Thursday, 23 February 2017

Colombia trip to origin

Road tripping in the coffee lands above Jardin

Standing in the middle of Plaza Botero, a plastic cup of fresh mango spiked with salt and lime in my hand, musica tropical blaring out from a passing taxi and Mercanta’s Juan Cano pointing out the city sights and I’m one very happy gringa. There can’t be many places in the world to better counteract the effects of a Scottish winter than Medellin. An explosion of colour and heat set against a dramatic backdrop of steep, forested hillsides, Colombia’s second largest city is a seriously fun place to kick off a trip to origin.
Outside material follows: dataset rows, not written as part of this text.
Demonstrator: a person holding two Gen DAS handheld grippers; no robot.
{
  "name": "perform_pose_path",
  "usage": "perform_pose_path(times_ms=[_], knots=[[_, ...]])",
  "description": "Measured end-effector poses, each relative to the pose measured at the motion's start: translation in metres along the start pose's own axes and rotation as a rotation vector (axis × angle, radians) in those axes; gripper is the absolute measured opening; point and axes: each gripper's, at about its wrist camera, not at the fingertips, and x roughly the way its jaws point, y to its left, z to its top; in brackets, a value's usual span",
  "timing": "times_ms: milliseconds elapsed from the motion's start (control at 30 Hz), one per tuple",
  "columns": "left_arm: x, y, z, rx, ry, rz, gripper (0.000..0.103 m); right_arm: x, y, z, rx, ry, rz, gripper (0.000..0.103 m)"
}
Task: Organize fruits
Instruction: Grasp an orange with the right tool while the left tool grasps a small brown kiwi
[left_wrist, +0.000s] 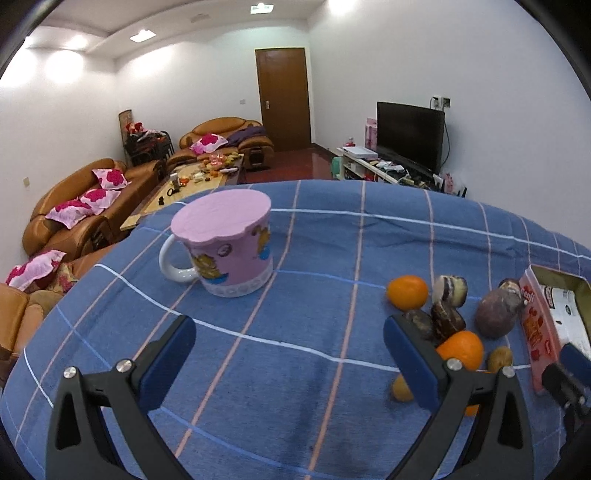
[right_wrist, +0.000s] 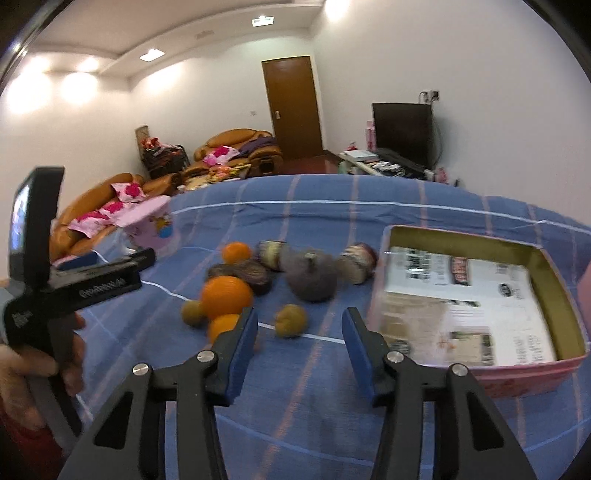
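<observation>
Left claw (left_wrist: 290, 354), black-framed with blue pads, is spread wide above the blue plaid cloth covering the counter (left_wrist: 295, 369) and holds nothing; a pink lidded ceramic mug with a white handle (left_wrist: 225, 247) stands upright on the cloth beyond it, toward the far left. Right claw (right_wrist: 300, 325), of the same build, is likewise spread and empty, its pads flanking a small yellow-brown round fruit (right_wrist: 291, 320) that lies on the cloth just beyond the tips. The fruit cluster lies between mug and box: a large orange (right_wrist: 226, 297) near the left pad, a second orange (right_wrist: 236, 252) farther off, a third orange (right_wrist: 221, 326) partly hidden behind the left pad, another small brownish fruit (right_wrist: 192, 313) at the left, a dull purple round fruit with a stem (right_wrist: 312, 277) in the middle, and several dark halved pieces with pale centres (right_wrist: 273, 254) around it. A shallow pink open box lined with printed paper (right_wrist: 517, 376) sits at the right, just beside the cluster, with no fruit visible inside. The right view is blurred.
</observation>
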Motion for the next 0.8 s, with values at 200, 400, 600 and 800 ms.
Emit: perform_pose_path(times_ms=[200, 400, 600, 800], knots=[[0.002, -0.003, -0.004, 0.082, 0.009, -0.017, 0.103, 0.033, 0.045, -0.004, -0.149, 0.108, 0.006, 0.05], [0.003, -0.01, -0.008, 0.158, 0.034, -0.065, 0.103, 0.064, 0.056, -0.001, -0.142, 0.192, 0.0, 0.05], [0.004, -0.025, -0.014, 0.23, 0.076, -0.17, 0.099, 0.072, 0.049, -0.002, -0.118, 0.25, 0.029, 0.041], [0.002, -0.04, -0.021, 0.282, 0.103, -0.26, 0.099, 0.037, 0.032, -0.009, -0.105, 0.212, 0.057, 0.041]])
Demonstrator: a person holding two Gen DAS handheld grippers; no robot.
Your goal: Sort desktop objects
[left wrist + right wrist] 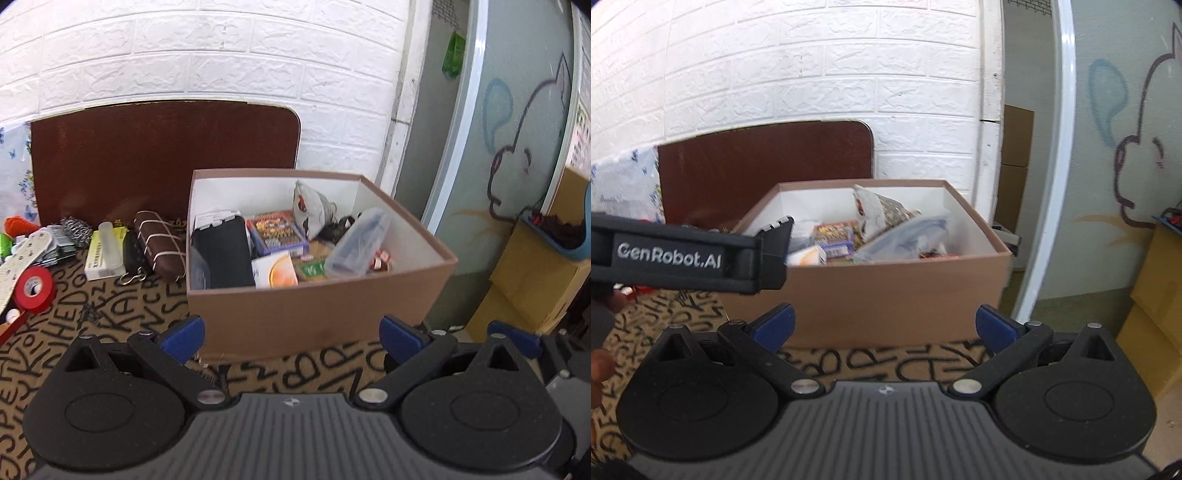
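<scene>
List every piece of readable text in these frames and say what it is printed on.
"GenRobot.AI": white lettering on the black body of the left gripper, seen from the right wrist.
Tablecloth: scattered black letters as a pattern; no word reads.
Yellow-green box, blue card box and white packet: print too small or blurred.

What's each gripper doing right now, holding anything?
Left gripper: open, nothing between its jaws.
Right gripper: open wide, nothing between its jaws.
</scene>
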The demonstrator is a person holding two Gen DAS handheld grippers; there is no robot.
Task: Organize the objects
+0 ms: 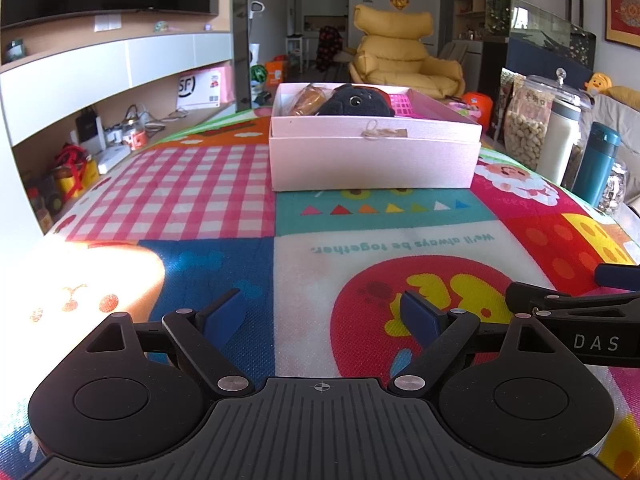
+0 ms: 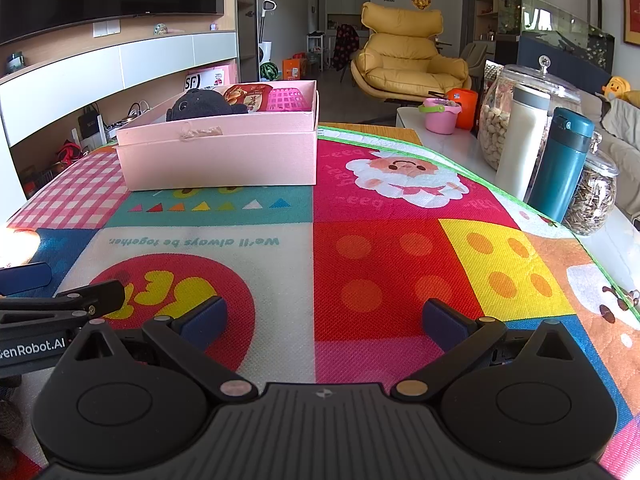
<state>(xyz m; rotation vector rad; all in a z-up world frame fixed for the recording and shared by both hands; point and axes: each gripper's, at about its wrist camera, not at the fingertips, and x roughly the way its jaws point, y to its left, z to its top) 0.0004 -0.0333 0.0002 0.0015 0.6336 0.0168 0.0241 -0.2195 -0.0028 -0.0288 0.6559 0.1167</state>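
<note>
The pink box [image 1: 374,158] sits at 12 o'clock from the left camera and at about 11 o'clock from the right one, resting on the far part of the colourful patchwork mat [image 2: 360,264] that covers the tabletop. Inside it lie a black plush toy [image 1: 354,102], a wrapped snack [image 2: 246,98] and a small pink basket [image 2: 288,100], all packed close together (the basket is partly hidden behind the plush in the left view). A bit of string and tape [image 1: 382,132] clings to the box's near wall.

At 2 o'clock from the box, off the mat's green edge, stand a glass jar of nuts [image 2: 500,128], a white flask [image 2: 520,140], a teal flask [image 2: 560,164] and a jar of seeds [image 2: 592,200], clustered tight. A pink toy bucket [image 2: 440,114] sits further back, and a yellow armchair [image 2: 408,56] beyond.

The left hand-held gripper [image 1: 324,316] hovers low over the near mat with fingers spread wide and nothing between them; the right hand-held gripper [image 2: 324,320] is likewise wide and empty, just beside it
</note>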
Once dubbed the most dangerous city on earth, Medellin now seems anything but. Forget Pablo Escobar and Narcos (and to be honest I think most paisas – as the citizens of Medellin and its province of Antioquia are known - are fairly tired of the association) this is a city on the up. The economy is booming and the once dangerous, isolated neighbourhoods that sprawl up the hillsides are now integrated by an amazing system of metros and cable cars that can lift you from downtown to a hill top barrio in a matter of minutes.

Fellow coffee roasters and street art at Comuna 13, Medellin

At Comuna 13, once considered the city’s most dangerous neighbourhood we ride a system of escalators up the equivalent of 28 storeys and admire the street art and valley views. Back in the leafy neighbourhood of El Poblado we down pints of limonada de coco at bars that bring you three caipirinhas for the price of one at happy hour and hang out in the Zona Rosada with its speciality coffee shops and cool little rooftop restaurants.

Loving the traceability

Here at Glen Lyon we have a not so secret obsession with the fabulous Antioquian coffees that we source through our green importers Mercanta. With farm names that roll off the tongue like salsa melodies - La Falda, Joyeria, Mercedes, Camelia – these are coffees that we (and our customers) have fallen in love with over the years. So when Mercanta kindly invited me to visit Antioquia this January you can guess I didn’t have to think twice.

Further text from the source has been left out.